Gen Z is facing a more uncertain future than ever before, so tried-and-true career advice might not even help them.

According to Sachs, job options are way different for younger generations than they were just a decade ago.

“For one, creatives have more options to start their own business than ever before,” he explained. “On the other hand, the economy and the future, in general, are uncertain for the younger generation.”

It’s hard to focus on growing your career when you don’t know what industries will exist in a few years in the first place.

Perhaps the most tangible example of this is the sheer mass of LinkedIn posts about office etiquette that are now essentially meaningless as most white-collar offices are closed indefinitely due to the pandemic.
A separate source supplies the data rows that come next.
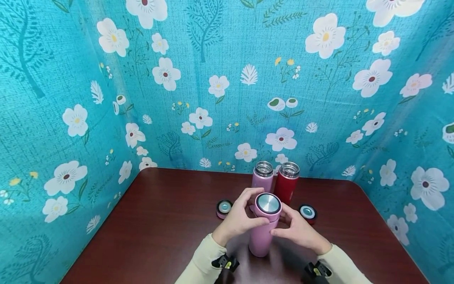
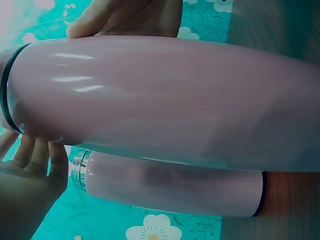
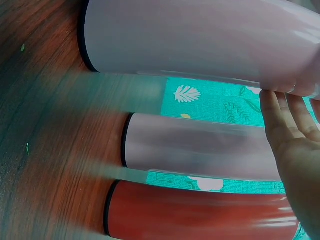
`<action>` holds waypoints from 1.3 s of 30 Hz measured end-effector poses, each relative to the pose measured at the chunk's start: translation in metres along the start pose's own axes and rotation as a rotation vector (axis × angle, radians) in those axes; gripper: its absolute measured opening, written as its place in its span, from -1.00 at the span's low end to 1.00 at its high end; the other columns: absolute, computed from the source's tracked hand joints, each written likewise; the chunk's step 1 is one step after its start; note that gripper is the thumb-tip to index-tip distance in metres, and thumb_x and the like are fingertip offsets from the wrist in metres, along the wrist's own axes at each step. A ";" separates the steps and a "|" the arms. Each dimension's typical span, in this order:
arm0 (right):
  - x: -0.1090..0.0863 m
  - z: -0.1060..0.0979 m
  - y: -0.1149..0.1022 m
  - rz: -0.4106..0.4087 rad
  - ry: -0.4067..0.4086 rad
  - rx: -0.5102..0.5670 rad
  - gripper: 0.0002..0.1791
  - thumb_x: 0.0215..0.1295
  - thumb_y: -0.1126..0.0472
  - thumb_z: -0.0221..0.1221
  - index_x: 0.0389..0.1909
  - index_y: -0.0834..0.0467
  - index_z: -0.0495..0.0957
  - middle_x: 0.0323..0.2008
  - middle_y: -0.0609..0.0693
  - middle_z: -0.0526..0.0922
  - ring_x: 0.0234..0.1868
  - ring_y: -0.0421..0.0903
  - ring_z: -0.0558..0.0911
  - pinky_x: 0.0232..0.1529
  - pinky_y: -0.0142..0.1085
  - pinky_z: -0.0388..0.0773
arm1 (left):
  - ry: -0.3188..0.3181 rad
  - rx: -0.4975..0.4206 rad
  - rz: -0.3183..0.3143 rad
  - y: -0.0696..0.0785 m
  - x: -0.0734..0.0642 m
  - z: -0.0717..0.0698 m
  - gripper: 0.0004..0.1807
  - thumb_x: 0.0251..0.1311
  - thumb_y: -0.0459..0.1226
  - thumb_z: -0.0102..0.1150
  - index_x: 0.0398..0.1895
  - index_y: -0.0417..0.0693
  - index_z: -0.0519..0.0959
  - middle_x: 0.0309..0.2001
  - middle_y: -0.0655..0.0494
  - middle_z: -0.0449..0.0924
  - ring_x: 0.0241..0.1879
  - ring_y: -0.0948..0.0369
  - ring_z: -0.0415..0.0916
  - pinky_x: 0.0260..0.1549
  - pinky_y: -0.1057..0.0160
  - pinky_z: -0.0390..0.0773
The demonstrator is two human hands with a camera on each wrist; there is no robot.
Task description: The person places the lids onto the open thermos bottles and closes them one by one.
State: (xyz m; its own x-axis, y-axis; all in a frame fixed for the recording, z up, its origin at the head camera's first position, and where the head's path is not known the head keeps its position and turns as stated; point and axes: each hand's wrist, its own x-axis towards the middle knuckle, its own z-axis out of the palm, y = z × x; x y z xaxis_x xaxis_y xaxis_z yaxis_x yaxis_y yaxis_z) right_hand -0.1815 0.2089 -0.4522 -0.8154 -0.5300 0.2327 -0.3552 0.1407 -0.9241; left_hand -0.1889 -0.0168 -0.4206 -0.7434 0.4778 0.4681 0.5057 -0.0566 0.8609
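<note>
A pink thermos flask [image 1: 261, 238] stands upright on the table between both hands, its lid [image 1: 268, 203] seated on top with a silvery disc and dark ring. From the left side, my left hand [image 1: 239, 217] curls its fingers and thumb around the flask's upper part, close to the lid. My right hand [image 1: 301, 230] grips the flask from the other side, thumb on the front just under the lid. Behind it stand a lilac-pink flask [image 1: 261, 181] and a red flask [image 1: 285, 187], both without lids, their steel mouths showing.
One loose pink-edged lid [image 1: 224, 208] lies left of the flasks and a red-edged lid [image 1: 307, 213] lies to the right. The dark wooden table [image 1: 159, 221] meets a blue flowered cloth [image 1: 213, 98] at its back and sides.
</note>
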 end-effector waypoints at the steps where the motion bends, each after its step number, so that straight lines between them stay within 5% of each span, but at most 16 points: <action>1: 0.000 0.000 0.000 -0.003 0.000 0.000 -0.24 0.17 0.38 0.25 0.38 0.12 0.16 0.22 0.16 0.41 0.13 -0.07 0.51 0.02 -0.29 0.47 | 0.005 0.004 -0.009 0.001 0.000 0.001 -0.25 0.03 -0.06 0.38 0.31 0.14 0.28 0.11 0.17 0.35 0.01 0.23 0.38 -0.07 0.24 0.48; 9: -0.001 -0.001 -0.001 0.019 -0.002 0.001 -0.25 0.18 0.35 0.25 0.38 0.11 0.16 0.21 0.13 0.43 0.13 -0.07 0.51 0.01 -0.29 0.48 | -0.008 -0.006 -0.053 0.002 0.000 0.001 -0.27 0.07 -0.16 0.34 0.33 0.09 0.25 0.09 0.19 0.40 -0.02 0.24 0.41 -0.06 0.21 0.49; 17: -0.001 -0.001 -0.001 0.037 -0.005 0.009 -0.25 0.19 0.34 0.24 0.38 0.11 0.15 0.22 0.13 0.42 0.14 -0.06 0.51 0.01 -0.30 0.49 | -0.096 -0.070 0.018 -0.003 0.000 -0.004 -0.25 0.17 -0.07 0.22 0.37 -0.13 0.17 0.17 -0.02 0.39 0.07 0.19 0.40 0.01 0.18 0.46; 23: 0.000 -0.001 -0.002 0.037 0.002 -0.007 -0.24 0.18 0.34 0.25 0.38 0.09 0.16 0.23 0.11 0.41 0.14 -0.08 0.50 0.02 -0.29 0.49 | -0.056 0.001 -0.006 0.001 0.001 -0.001 -0.23 0.09 0.01 0.28 0.35 0.05 0.22 0.19 0.16 0.33 0.10 0.23 0.35 0.04 0.22 0.43; 29: 0.000 0.001 -0.003 0.044 0.006 -0.005 -0.24 0.19 0.32 0.25 0.39 0.09 0.14 0.24 0.11 0.40 0.15 -0.09 0.49 0.04 -0.22 0.48 | 0.000 -0.001 -0.055 0.003 0.000 0.001 -0.22 0.04 -0.08 0.35 0.32 -0.08 0.26 0.08 0.17 0.42 -0.02 0.24 0.42 -0.08 0.19 0.51; 39: -0.001 0.001 -0.004 0.057 0.015 -0.002 -0.25 0.18 0.32 0.25 0.38 0.11 0.15 0.23 0.14 0.40 0.14 -0.10 0.50 0.02 -0.33 0.47 | -0.041 -0.052 -0.056 -0.002 0.000 -0.002 -0.28 0.09 -0.06 0.29 0.29 -0.06 0.26 0.06 0.12 0.47 -0.05 0.24 0.43 -0.08 0.14 0.50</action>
State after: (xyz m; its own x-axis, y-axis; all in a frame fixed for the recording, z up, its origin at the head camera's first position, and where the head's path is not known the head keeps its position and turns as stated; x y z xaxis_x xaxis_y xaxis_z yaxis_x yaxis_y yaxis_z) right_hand -0.1788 0.2082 -0.4495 -0.8410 -0.5086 0.1846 -0.3091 0.1716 -0.9354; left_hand -0.1906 -0.0185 -0.4221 -0.7509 0.5168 0.4112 0.4396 -0.0736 0.8952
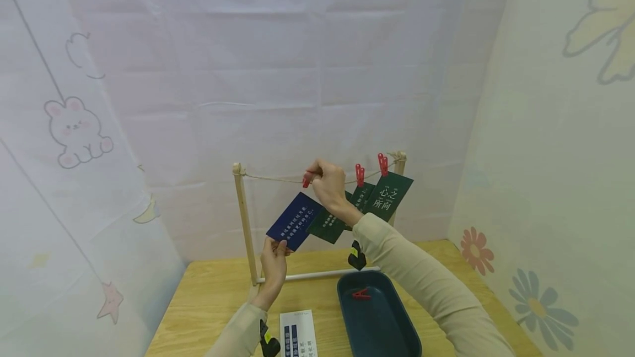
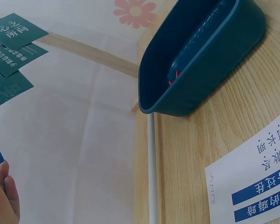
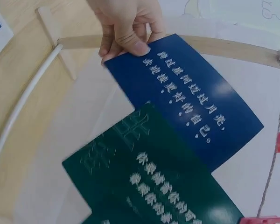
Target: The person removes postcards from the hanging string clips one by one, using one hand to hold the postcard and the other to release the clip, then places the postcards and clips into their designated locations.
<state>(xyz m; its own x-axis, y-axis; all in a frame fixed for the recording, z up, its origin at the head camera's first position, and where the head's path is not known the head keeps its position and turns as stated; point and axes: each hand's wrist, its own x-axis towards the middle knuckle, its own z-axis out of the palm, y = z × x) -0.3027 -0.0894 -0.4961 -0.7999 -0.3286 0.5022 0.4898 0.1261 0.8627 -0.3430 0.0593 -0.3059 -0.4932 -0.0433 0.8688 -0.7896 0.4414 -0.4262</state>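
Observation:
My left hand [image 1: 274, 262] pinches the lower left corner of a dark blue card [image 1: 294, 220] with white writing, thumb in front. The card is tilted below the twine [image 1: 270, 179]. At the twine my right hand [image 1: 329, 182] pinches a red clothespin [image 1: 306, 179], just above the blue card's top corner. A green card [image 3: 130, 158] overlaps the blue card's edge in the right wrist view. Further right, more green cards [image 1: 387, 196] hang tilted, with red clothespins [image 1: 360, 175] above them on the twine.
The twine runs between two wooden posts [image 1: 244, 219], joined low down by a white rod [image 1: 317, 275]. A dark teal tray [image 1: 415, 340] on the wooden table [image 1: 198, 302] holds a red clothespin [image 1: 361, 293]. Left of it lies a white card [image 1: 297, 321] with blue stripes.

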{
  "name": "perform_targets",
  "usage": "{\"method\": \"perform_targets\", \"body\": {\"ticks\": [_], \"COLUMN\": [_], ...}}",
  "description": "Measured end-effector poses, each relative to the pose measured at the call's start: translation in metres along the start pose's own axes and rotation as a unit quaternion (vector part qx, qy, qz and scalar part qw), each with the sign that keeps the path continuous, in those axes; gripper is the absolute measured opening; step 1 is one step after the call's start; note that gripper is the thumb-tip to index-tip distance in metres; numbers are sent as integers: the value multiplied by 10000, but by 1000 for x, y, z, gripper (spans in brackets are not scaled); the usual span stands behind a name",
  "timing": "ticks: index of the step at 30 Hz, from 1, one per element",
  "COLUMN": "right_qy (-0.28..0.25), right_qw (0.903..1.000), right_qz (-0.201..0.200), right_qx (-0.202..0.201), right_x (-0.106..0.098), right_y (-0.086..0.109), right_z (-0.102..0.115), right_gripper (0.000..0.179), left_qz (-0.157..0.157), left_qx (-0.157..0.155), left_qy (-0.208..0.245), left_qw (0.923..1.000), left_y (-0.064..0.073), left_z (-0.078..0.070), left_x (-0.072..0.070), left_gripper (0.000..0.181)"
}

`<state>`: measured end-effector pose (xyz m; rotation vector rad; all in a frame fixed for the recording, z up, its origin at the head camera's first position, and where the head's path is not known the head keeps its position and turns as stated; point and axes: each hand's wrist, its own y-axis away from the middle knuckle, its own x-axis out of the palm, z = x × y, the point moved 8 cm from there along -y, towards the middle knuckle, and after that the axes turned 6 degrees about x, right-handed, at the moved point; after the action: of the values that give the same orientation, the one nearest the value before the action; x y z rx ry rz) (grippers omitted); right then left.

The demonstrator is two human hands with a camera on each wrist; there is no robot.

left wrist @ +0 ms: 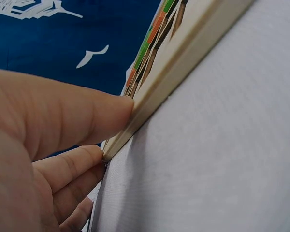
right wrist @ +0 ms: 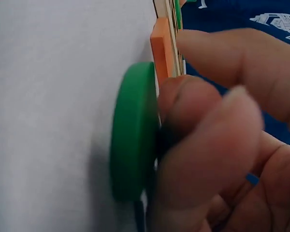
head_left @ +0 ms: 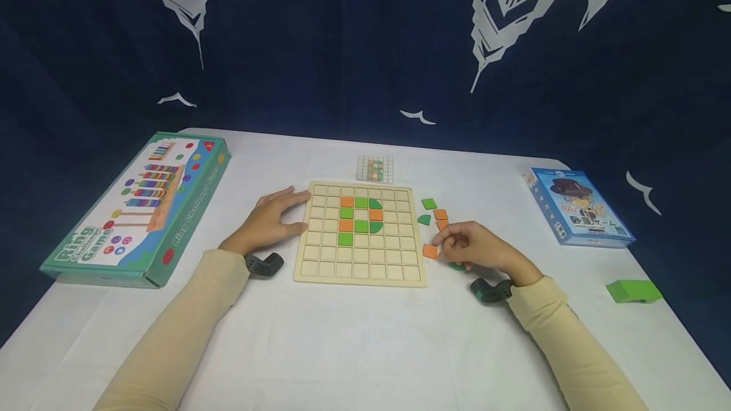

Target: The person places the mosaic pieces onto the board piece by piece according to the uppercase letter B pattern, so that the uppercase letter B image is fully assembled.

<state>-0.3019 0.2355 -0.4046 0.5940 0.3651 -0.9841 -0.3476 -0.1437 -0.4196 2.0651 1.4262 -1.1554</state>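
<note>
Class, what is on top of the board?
On the board sit three orange squares, four green squares and two dark green rounded pieces. The surface directly beneath them is covered, so it cannot be seen.

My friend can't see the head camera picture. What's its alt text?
A person's left hand touches a wooden grid board partly filled with orange and green tiles, while their right hand is among loose pieces beside it. A pattern card lies beyond; a Ring Challenge Game box is left, a blue game box right.
</note>
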Motion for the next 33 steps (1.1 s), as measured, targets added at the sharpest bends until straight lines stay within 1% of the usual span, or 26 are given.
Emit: {"method": "perform_targets", "body": {"ticks": [5, 8, 12, 18, 25, 33], "right_qy": [207, 374, 661, 937, 1019, 843], "right_qw": [9998, 9992, 9973, 9941, 9927, 9943], "right_qz": [-17, -118, -297, -467, -587, -630], "right_qx": [-64, -61, -68, -272, -284, -187], "right_x": [2, 3, 3, 3, 3, 0], "right_y": [1, 1, -1, -1, -1, 2], "right_z": [4, 5, 6, 10, 10, 11], "right_gripper": [33, 33, 29, 23, 20, 20], "left_qz": [3, 3, -4, -8, -17, -10], "left_qx": [-14, -8, 12, 37, 49, 34], "left_qy": [-12, -21, -10, 6, 3, -3], "left_qw": [10000, 10000, 10000, 10000, 10000, 10000], "left_y": [0, 0, 0, 1, 1, 1], "left_z": [0, -1, -1, -2, -2, -2], "left_x": [0, 0, 0, -1, -1, -1], "left_gripper": [72, 72, 73, 72, 72, 72]}}
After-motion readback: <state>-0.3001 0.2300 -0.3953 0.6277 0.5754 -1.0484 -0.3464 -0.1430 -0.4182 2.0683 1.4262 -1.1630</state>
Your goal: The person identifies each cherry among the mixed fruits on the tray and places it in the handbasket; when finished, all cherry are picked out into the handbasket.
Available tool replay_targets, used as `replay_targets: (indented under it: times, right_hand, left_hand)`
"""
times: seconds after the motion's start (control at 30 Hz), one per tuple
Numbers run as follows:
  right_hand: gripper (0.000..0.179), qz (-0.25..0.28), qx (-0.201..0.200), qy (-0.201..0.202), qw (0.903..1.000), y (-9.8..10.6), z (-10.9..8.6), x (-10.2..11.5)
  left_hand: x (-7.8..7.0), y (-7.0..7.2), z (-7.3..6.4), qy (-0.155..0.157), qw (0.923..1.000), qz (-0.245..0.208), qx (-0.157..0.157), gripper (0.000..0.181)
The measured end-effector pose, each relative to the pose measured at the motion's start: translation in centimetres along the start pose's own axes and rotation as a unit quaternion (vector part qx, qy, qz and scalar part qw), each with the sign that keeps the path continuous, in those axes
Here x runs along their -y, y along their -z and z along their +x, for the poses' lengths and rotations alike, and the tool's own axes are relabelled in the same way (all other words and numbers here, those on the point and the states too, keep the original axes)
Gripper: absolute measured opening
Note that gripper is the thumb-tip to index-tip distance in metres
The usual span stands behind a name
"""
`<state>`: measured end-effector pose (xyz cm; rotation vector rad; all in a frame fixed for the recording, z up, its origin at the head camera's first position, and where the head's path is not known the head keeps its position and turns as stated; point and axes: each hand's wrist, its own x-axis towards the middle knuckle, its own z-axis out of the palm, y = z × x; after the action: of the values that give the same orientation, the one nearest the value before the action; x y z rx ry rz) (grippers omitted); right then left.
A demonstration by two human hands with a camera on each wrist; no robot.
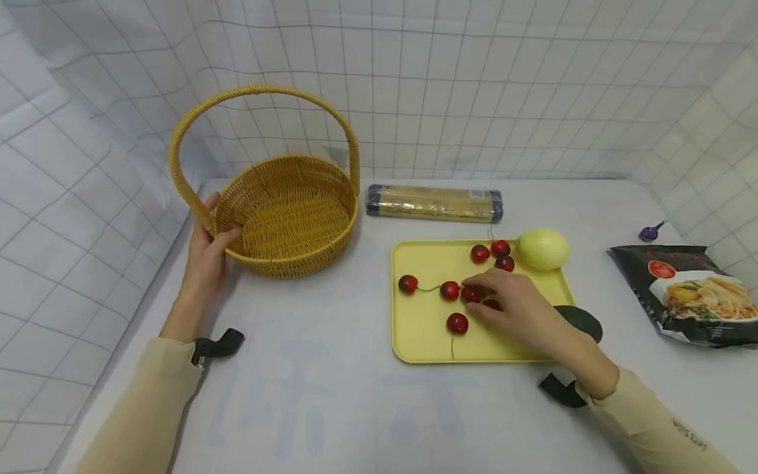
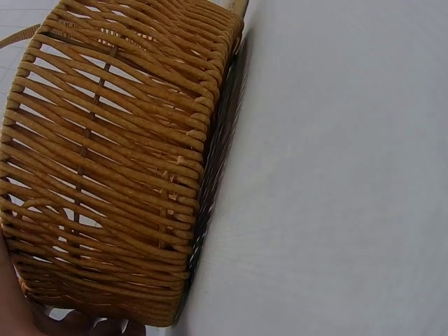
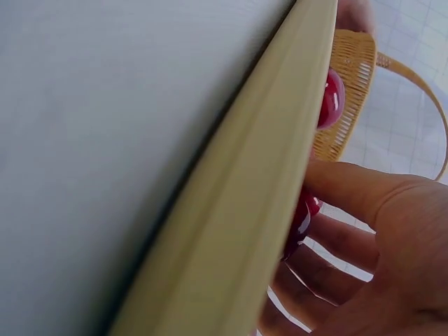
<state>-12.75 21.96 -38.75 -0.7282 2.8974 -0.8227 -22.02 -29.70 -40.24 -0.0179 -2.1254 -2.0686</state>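
My left hand (image 1: pixel 207 253) grips the left side of a yellow wicker basket (image 1: pixel 296 263), thumb over the rim by the foot of its tall handle. Woven basket wall (image 2: pixel 105 154) fills much of the left wrist view. Over a yellow tray (image 1: pixel 414 345), my right hand (image 1: pixel 521 306) pinches a dark red cherry (image 1: pixel 470 294) between thumb and fingertips. Another cherry (image 1: pixel 491 305) lies partly hidden under that hand. Around it on the tray are a cherry with a stem (image 1: pixel 457 324), one beside the fingertips (image 1: pixel 449 290), one farther left (image 1: pixel 408 284) and a group behind (image 1: pixel 480 253).
A yellow lemon (image 1: pixel 543 249) sits at the tray's back right corner, and a dark green oval item (image 1: pixel 580 322) at its right edge. Behind the tray lies a long wrapped package (image 1: pixel 435 203). At right are a black noodle packet (image 1: pixel 693 293) and a small purple item (image 1: pixel 651 231).
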Motion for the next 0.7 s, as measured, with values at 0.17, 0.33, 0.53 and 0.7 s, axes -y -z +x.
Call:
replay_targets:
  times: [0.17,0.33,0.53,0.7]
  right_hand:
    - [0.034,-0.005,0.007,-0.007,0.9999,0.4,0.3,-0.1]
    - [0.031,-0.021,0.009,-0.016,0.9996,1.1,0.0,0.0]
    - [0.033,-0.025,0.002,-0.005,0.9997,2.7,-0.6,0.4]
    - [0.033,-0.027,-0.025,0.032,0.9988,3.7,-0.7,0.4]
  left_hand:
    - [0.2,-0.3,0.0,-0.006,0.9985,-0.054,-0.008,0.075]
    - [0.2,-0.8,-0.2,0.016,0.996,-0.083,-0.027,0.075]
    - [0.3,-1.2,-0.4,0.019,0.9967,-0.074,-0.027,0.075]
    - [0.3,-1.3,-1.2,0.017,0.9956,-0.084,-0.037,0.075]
“Before this, people just held onto what works. Gen Z doesn’t have that luxury, things are constantly changing,” Sachs concluded.

Gen Zers who have chosen to go to college are either still there or navigating their post-grad experience in a pandemic. You won’t see many LinkedInfluencers reminiscing on things they can relate to in that regard.

Based on how quickly things change on all social media sites, it’s safe to say that the way LinkedIn looks will change as a new generation enters the workforce. If influencers on the site hope to reach them, they ought to make their content impressive but authentic — and keep it fast-paced.